Fantasy has a slow grow to it with great details given. The novel fits that persona. However, there is a meeting at a tavern that Maskan and Sand overhear. The meeting that seems as though it's rather important is done on the steps of the tavern in an alley. Um, if this man is as ruthless as he's said to be and in charge of one of the roughest gangs in the city, why would he do such a huge deal on the steps outside where anyone could overhear? This is then brought up at the end of the book, explaining this, but it still felt out of place when happened.
The little things in Maskan's life lead to much more, hinting at darker things happening in the world with the kings. There is more going on behind the scenes that involves Blacktower family and Maskan stumbles along and gets involved, his family too. Then we learn more and things switch around for Maskan.

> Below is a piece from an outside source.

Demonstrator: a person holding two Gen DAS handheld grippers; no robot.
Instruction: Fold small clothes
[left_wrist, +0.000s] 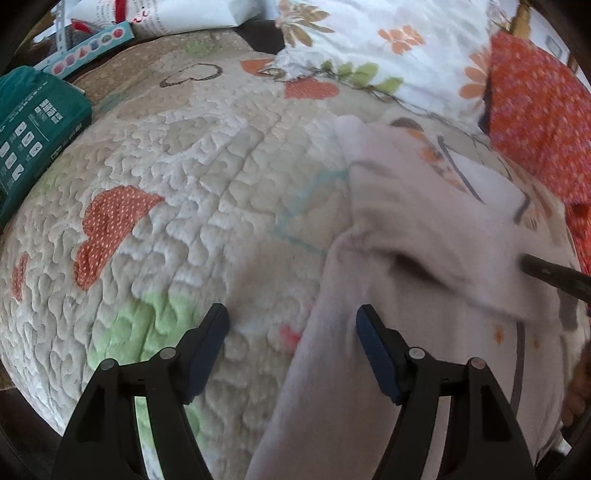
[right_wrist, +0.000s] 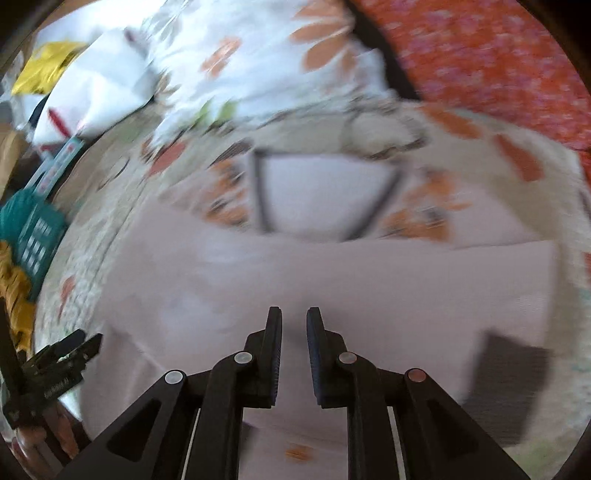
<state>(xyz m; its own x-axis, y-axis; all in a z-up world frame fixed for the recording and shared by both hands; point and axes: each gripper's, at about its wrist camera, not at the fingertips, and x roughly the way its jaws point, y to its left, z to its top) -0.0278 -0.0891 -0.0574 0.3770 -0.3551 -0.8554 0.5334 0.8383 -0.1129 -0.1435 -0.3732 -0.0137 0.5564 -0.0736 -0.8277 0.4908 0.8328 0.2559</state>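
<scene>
A small pale pink garment (left_wrist: 417, 258) with orange and grey print lies on the quilted bedspread (left_wrist: 192, 192). In the left wrist view my left gripper (left_wrist: 291, 321) is open and empty at the garment's left edge, its right finger over the cloth. A tip of the right gripper (left_wrist: 554, 273) shows at the far right over the garment. In the blurred right wrist view the garment (right_wrist: 332, 273) lies folded across, and my right gripper (right_wrist: 294, 325) hovers over it with its jaws slightly apart and nothing between them. The left gripper (right_wrist: 62, 354) shows at the lower left.
A teal box (left_wrist: 33, 133) lies at the left edge of the bed. A white floral pillow (left_wrist: 369, 48) and an orange patterned cushion (left_wrist: 543, 122) lie at the back right. A printed white bag (left_wrist: 166, 14) and a light blue box (left_wrist: 92, 48) lie at the back left.
</scene>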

We get the plan for what's to happen when Maskan goes in to the King's mint. Then we get the plan a repeated to us a few times. It feels like some of this could have been cut from the story to keep it moving along. Then again with a plan of Maskan with another, we get it a few times which is Maskan repeating it to Sand, I know Sand needs to learn but it bored me hearing it all out again.
It feels as the characters speak in short simple sentences and they don't flow smoothly from what's being spoken, thought, or told. I'm not sure if this is the narrator or the writing, but either way it plays the characters down to being far to simple to come up with such plans and ideas.

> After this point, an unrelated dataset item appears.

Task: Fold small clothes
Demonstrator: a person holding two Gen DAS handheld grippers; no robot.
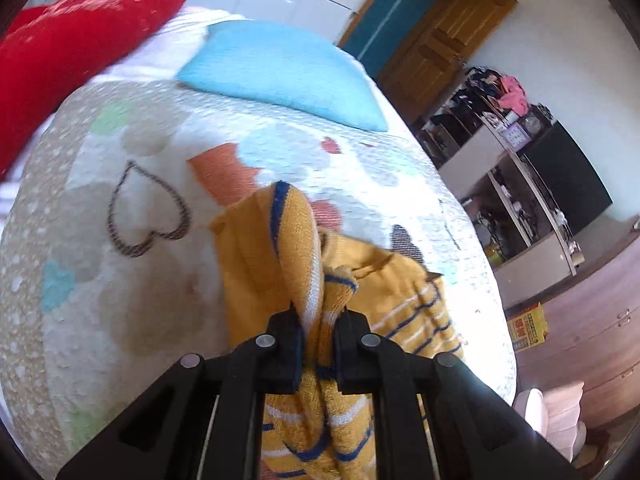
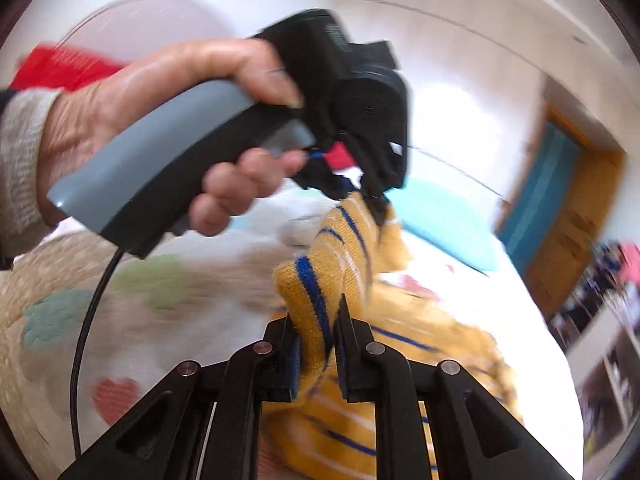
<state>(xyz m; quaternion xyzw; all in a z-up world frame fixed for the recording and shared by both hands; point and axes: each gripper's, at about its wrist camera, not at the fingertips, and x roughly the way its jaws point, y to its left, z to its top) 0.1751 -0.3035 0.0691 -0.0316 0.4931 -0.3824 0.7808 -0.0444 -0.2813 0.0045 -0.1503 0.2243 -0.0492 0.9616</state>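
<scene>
Grippers are both clamping the yellow striped sweater (image 1: pixel 296 248): left gripper (image 1: pixel 318 316) pinching a raised fold, right gripper (image 2: pixel 316 320) gripping a blue-banded cuff above the quilt (image 1: pixel 120 240).

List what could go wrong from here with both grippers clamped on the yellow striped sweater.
1. The left gripper pinches a bunched ridge of the yellow sweater, so the fold may come out crooked.
2. The right gripper grips only a striped edge; a pull might slip it free.
3. The rest trails on the quilt and may drag.
</scene>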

Maskan's instant "love" for Shaduril was annoying at first. He falls in love with her from the first moment he saw her, her beauty draws his eyes. Then, finally when Maskan makes mention of feelings for Shaduril, she doesn't shot him down but makes it seem as there could be something there. It feels sudden in the story. Is she playing him to get done what needs done? Probably, but Maskan is dumb in love. Then things seem to iron out between them and easier to accept.
Once the story got going, I enjoyed the movement and twists that happen. There is more going on that Maskan isn't aware of, as he is too trusting. When I think that Maskan has started to grow and learn that many can not be trusted, he shows how naive he is once again. I almost feel disappointed in him from time to time. Even the love for Shaduril grew on me as they had a few more interactions that helped.
I do like the connection to legends and lores of Norse Mythology. Something that makes the world full and creative with magic and history. We see some of this in the beginning, but not as much as the High King is working hard to make all forget the Gods. However, in the end this impacts Maskan's life and we learn a great deal about the Gods and why they are here. This, along with the twist to the story, that saved the book in star rating.
When we think we have all the twisted plans figured out, they all completely flip inside out. I enjoyed the twists at the end.